Exercise -> The answer must match the listing exactly, with every line written out again.

[[ Provided material, beginning ]]

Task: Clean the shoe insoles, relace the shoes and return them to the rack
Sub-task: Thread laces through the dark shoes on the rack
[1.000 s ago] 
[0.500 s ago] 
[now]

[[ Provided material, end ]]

Result for this task ->
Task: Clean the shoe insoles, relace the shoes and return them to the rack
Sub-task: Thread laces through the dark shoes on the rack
[1.000 s ago] 
[0.500 s ago] 
[now]

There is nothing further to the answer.